Modern Statistics: A Computer-Based Approach with Python offers an innovative and practical approach to modern statistics. The textbook is designed for a one- or two-semester advanced undergraduate or graduate course, with a special focus on integrating Python as both a pedagogical and practical tool. Drawing from years of teaching and research experience, the authors strike an ideal balance between theoretical foundations and hands-on applications.

The text begins by addressing core statistical concepts such as variability, probability models, and distribution functions. It progresses to introduce statistical inference, bootstrapping, multi-dimensional variability, and regression models. Further topics include sampling for finite population estimation, time series analysis, and modern data analytic methods.

What sets this book apart is its comprehensive use of Python throughout. Numerous examples, case studies, and Python applications are provided in detail. A custom Python package, mistat, is available for download, enabling students to reproduce the examples and explore additional exercises and applications.

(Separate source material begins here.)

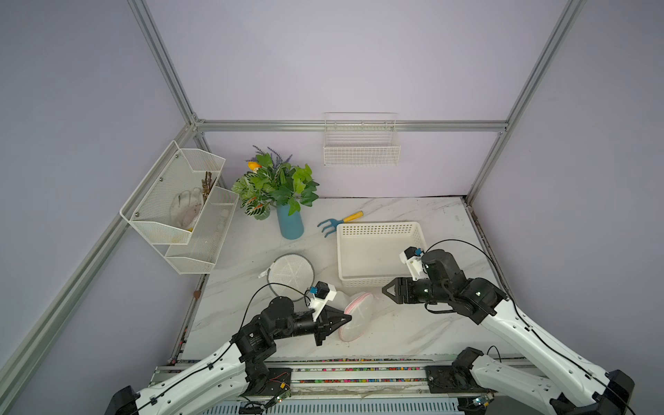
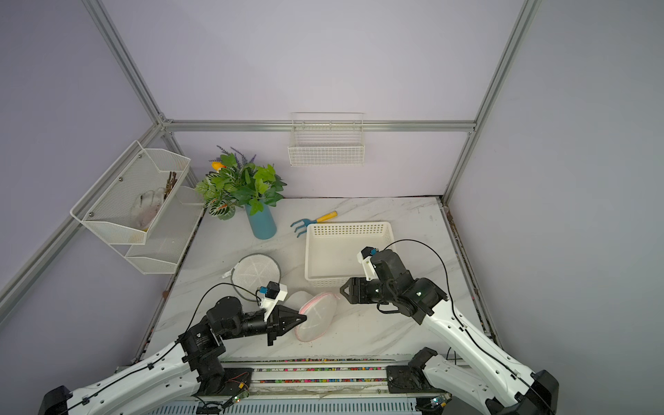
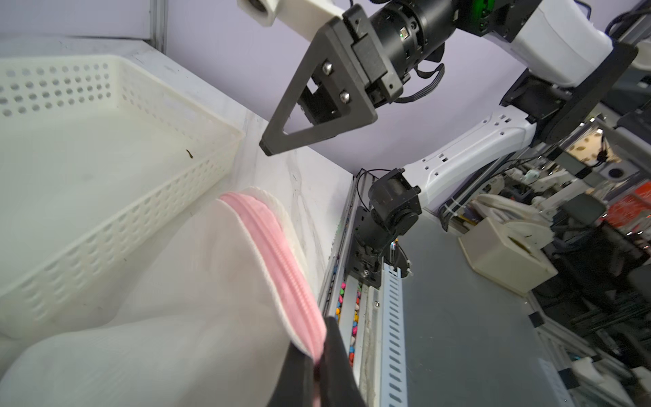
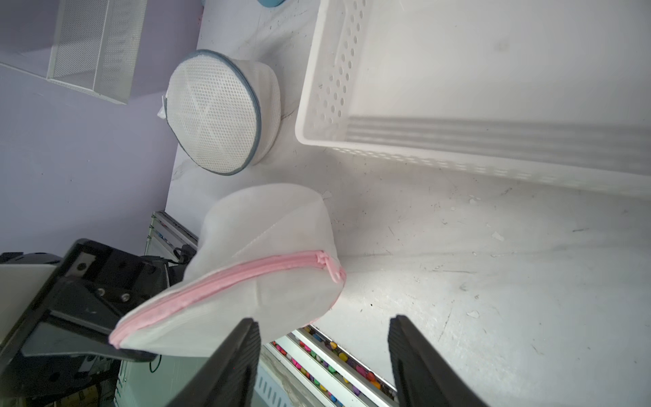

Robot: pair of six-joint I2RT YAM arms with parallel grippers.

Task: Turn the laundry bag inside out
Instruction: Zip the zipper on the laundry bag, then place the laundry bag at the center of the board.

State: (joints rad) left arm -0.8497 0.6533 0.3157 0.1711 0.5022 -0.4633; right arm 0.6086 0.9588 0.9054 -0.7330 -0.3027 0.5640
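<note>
Left fingers clenched on the pink zipper edge of the laundry bag. The left gripper reaches in from the near left. Right gripper released, jaws wide apart with nothing pinched. It hangs just right of the bag without touching it, and shows side-on in both top views.

Table: white marble top, scuffed.

Basket: white perforated plastic, right of centre, nothing inside but a small dark speck.

Mesh shelf: two tiers on the left wall. The upper tier holds a pale glove and some twigs.

Wire basket: hangs on the far wall rail.

Plant: green leaves in a blue vase, far left on the table.

Round mesh bag: grey rim, lying left of the basket, well apart from both grippers.

Laundry bag: white mesh, near centre of the table, just off the near left corner of the basket, between the two grippers. It sits tilted, zipper edge raised toward the near side. The zipper is closed along the stretch in view, with its pull at the right end.

Hand rake: blue tines, yellow handle, lying just beyond the far left corner of the basket.
</note>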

This textbook is well-suited for courses in data science, industrial statistics, physical and social sciences, engineering, and any field requiring data analysis. In addition to its use in academia, it serves as a valuable resource for researchers, practitioners, and data scientists, offering numerous real-world applications.

Modern Statistics is complemented by a second book, Industrial Statistics: A Computer-Based Approach with Python, which covers industrial topics such as statistical process control, experimental design, and reliability methods, including Bayesian approaches.

Special Features:

  • Comprehensive coverage of core statistical concepts with a focus on Python.

  • Includes exercises, case studies, and applications to reinforce learning.

  • Custom Python package available for download.

  • Ideal for advanced undergraduate or graduate students, and useful for researchers and practitioners.